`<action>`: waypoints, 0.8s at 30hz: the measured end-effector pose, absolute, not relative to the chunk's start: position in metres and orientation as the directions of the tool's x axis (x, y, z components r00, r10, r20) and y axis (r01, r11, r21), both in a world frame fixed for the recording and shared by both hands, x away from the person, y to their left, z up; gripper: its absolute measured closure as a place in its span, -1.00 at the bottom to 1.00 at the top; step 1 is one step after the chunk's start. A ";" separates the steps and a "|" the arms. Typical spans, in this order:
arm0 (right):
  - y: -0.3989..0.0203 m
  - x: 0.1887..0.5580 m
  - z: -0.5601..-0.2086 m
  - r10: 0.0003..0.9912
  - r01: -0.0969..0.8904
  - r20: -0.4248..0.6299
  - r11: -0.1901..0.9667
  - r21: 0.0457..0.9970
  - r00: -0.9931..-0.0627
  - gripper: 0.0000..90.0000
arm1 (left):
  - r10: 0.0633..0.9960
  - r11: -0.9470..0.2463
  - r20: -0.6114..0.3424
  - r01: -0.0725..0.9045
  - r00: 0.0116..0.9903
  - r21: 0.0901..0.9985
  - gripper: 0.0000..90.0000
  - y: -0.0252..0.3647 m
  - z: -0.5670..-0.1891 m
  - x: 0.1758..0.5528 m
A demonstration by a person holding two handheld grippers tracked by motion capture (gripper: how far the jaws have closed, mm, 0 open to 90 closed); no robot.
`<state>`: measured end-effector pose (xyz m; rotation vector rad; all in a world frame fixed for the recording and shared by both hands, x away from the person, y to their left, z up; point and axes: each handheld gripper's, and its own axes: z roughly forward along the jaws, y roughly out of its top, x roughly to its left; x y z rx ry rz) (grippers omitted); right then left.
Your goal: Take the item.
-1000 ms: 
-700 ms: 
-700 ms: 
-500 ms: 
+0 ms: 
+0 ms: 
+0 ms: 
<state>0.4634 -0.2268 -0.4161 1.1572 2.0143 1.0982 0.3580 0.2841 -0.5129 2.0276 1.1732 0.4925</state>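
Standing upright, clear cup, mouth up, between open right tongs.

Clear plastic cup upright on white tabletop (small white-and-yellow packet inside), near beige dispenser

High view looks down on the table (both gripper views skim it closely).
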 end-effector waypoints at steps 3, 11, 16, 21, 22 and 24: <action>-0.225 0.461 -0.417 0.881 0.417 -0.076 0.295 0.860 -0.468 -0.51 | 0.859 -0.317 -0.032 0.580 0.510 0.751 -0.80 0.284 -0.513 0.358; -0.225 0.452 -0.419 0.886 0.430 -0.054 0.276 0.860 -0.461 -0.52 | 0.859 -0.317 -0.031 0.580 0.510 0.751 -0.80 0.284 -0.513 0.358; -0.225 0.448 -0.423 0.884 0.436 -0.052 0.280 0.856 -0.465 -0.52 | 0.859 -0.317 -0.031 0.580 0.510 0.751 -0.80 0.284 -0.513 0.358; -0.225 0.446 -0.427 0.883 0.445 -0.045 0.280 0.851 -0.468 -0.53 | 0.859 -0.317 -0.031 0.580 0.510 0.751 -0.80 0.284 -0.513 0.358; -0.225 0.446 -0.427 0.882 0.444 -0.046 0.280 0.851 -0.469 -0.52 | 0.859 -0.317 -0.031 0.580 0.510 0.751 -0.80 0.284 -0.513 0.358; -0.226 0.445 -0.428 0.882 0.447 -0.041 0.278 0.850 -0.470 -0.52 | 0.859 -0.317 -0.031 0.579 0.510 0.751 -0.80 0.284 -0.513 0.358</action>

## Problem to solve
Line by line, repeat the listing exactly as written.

## Solution to this task
`<action>`: waypoints, 0.8s at 30hz: the measured end-effector pose, absolute, not relative to the chunk's start: position in metres and orientation as the directions of the tool's x axis (x, y, z components r00, r10, r20) and y axis (r01, r11, r21), both in a world frame fixed for the recording and shared by both hands, x away from the person, y to their left, z up; gripper: its absolute measured closure as a place in its span, -1.00 at the bottom to 1.00 at the top; step 1 is one step after the chunk's start. A ";" separates the steps and a "|" the arms. Typical spans, in this order:
arm0 (right):
  - y: -0.3989..0.0203 m
  - x: 0.1887..0.5580 m
  - z: -0.5601..-0.2086 m
  - r10: 0.0003..0.9912
  - r01: -0.0969..0.8904
  - r20: -0.4248..0.6299
  - r11: -0.1901..0.9667
  - r21: 0.0457..0.9970
  - r00: -0.9931..-0.0627
  - gripper: 0.0000..90.0000
arm1 (left):
  - r10: 0.0633..0.9960
  - r11: -0.9470..0.2463
  - r20: -0.6114..0.3424
  - r01: -0.0725..0.9045
  - r00: 0.0116..0.9903
  - r21: 0.0901..0.9985
  - gripper: 0.0000..90.0000
  - y: -0.0252..0.3647 m
  - z: -0.5670..-0.1891 m
  - x: 0.1758..0.5528 m
A demonstration by a person holding two handheld grippers tracked by motion capture (gripper: how far the jaws have closed, mm, 0 open to 90 closed); no robot.
`<state>`: measured end-effector pose (xyz m; rotation vector rad; all in a world frame fixed for the recording and shared by both hands, x away from the person, y to their left, z up; point and axes: each handheld gripper's, and its own axes: z roughly forward along the jaws, y roughly out of its top, x roughly to its left; x y z rx ry rz) (grippers omitted); right then left.
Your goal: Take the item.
-1000 ms: 
-700 ms: 
-700 ms: 
-500 ms: 
+0 ms: 
+0 ms: 
+0 ms: 
<state>0.4634 -0.2268 -0.4161 1.1572 2.0143 1.0982 0.3580 0.2841 -0.5129 2.0276 1.1732 0.4925</state>
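Standing upright, clear cup, mouth up, between open right tongs.

Clear plastic cup upright on white tabletop (small white-and-yellow packet inside), near beige dispenser

High view looks down on the table (both gripper views skim it closely).
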 end-effector waypoints at steps 3, 11, 16, 21, 22 and 24: <action>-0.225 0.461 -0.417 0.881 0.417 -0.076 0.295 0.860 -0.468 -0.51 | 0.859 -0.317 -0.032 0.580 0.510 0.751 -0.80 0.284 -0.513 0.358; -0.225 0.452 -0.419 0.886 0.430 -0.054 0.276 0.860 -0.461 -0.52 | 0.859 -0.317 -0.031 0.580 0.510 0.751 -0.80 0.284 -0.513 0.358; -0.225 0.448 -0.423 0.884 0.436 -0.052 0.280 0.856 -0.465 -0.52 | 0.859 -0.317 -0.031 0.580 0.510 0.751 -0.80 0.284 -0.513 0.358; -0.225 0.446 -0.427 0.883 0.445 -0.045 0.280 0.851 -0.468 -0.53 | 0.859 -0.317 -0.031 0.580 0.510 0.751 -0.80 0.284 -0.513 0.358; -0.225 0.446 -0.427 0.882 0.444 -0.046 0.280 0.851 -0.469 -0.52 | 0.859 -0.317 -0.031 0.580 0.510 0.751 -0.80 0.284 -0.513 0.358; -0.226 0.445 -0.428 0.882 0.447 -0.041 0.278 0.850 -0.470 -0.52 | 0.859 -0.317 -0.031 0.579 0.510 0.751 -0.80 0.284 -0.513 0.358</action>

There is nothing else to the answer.